As referenced above, section 500 provides that an actor’s conduct is in reckless disregard of the safety of another if “[the actor] does an act or intentionally fails to do an act which it is his duty to the other to do, knowing or having reason to know of facts which would lead a reasonable man to realize, not only that his conduct creates an unreasonable risk of physical harm to another, but also that such risk is substantially greater than that which is necessary to make his conduct negligent.” See also, Feld v. Merriam, 506 Pa. 383, 485 A.2d 742 (1984).

The allegations contained in paragraphs 27(a), (b) and (c) of Count I and paragraphs 29(a), (b) and (c) of Count II are sufficient to establish claims for wanton and reckless conduct. In Count I, plaintiff provided specific facts from which it could be concluded that all of the defendants acted with reckless indifference to the rights of others by failing to design and maintain the railroad crossing in a safe condition. Furthermore, Count II contains facts from which it could be concluded that Conrail acted wantonly and recklessly while operating its train in the manner described therein. Thus, defendants’ preliminary objections to plaintiff’s claims for punitive damages are denied.

*294Accordingly, the following is entered:

ORDER

And now, July 11, 1996, in connection with the attached opinion, the preliminary objections of defendant Consolidated Rail in the nature of a motion to strike Counts I and II of the complaint are hereby granted. Plaintiff is granted 20 days from the date of this order to amend his complaint in accordance with the manner so described herein.

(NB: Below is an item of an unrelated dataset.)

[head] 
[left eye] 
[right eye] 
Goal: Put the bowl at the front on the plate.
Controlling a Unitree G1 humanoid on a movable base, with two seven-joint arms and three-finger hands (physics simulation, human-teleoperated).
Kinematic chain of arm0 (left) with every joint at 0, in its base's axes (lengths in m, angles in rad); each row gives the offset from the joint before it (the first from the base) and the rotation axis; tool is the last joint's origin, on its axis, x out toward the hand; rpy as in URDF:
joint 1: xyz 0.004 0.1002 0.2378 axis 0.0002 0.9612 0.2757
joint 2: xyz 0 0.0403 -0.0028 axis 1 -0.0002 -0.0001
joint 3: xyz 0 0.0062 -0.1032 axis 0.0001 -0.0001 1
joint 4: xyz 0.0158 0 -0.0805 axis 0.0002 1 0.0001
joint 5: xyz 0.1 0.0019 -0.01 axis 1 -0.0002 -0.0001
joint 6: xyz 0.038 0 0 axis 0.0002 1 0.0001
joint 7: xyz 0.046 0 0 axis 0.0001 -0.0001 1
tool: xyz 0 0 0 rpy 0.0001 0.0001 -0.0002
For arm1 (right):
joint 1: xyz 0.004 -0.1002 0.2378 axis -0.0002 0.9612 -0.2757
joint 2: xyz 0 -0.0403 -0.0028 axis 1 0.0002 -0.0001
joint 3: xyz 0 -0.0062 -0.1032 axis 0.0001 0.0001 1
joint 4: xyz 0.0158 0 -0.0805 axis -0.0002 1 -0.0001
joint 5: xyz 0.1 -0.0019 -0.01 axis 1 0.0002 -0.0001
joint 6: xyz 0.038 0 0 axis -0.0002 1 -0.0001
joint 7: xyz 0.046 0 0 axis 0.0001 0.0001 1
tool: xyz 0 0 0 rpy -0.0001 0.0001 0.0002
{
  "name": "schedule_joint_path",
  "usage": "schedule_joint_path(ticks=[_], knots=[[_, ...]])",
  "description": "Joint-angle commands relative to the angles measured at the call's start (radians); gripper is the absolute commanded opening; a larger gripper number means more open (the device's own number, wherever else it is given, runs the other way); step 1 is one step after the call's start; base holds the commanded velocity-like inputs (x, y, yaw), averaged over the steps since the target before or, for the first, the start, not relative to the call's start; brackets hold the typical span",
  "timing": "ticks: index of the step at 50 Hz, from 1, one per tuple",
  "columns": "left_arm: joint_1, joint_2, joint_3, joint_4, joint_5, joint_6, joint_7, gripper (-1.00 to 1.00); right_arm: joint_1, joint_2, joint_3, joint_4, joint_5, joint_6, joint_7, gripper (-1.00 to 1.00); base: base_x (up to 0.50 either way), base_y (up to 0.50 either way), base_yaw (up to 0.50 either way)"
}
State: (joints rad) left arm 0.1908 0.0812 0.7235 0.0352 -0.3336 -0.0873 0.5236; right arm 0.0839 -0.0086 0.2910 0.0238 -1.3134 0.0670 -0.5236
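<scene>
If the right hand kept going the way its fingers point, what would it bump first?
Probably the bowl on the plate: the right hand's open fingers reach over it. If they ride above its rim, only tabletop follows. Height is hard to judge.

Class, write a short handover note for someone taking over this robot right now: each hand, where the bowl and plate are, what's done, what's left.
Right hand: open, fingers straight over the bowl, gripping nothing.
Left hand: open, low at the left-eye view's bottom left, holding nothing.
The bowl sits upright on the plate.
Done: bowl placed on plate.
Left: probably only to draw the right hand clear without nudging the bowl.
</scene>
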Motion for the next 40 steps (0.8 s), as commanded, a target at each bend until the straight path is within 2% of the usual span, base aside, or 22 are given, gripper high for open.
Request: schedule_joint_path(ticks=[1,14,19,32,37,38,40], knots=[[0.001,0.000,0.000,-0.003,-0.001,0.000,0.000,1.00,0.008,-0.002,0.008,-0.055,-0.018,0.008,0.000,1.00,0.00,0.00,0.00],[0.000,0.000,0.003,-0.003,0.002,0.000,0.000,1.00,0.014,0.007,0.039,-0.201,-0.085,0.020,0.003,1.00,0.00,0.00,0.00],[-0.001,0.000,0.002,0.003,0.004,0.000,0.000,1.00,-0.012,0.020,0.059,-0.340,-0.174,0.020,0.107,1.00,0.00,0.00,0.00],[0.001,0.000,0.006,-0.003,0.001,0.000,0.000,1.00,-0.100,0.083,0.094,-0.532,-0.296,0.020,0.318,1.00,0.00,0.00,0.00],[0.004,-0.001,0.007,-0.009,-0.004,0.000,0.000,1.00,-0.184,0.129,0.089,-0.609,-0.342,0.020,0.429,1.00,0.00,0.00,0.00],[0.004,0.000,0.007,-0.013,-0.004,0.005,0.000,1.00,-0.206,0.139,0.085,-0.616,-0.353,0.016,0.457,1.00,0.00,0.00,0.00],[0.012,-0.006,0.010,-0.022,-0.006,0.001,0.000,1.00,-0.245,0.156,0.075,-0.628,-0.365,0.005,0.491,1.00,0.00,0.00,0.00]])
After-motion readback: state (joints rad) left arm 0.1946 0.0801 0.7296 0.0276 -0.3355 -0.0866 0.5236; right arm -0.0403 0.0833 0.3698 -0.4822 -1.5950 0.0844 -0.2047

The preliminary objection of Consolidated Rail in the nature of a demurrer to Count I of the complaint is hereby denied.

Defendants’ Blooming Glen Contractors and Haines and Kibblehouse preliminary objection in the nature of a motion to strike the complaint for lack of a proper verification is denied. However, plaintiff is directed to amend his complaint within 20 days from the date of this order to include a verification signed by Lloyd H. Keller, administrator of the estate of David R. Keller.

The preliminary objection in the nature of a motion to strike paragraph 10 is granted.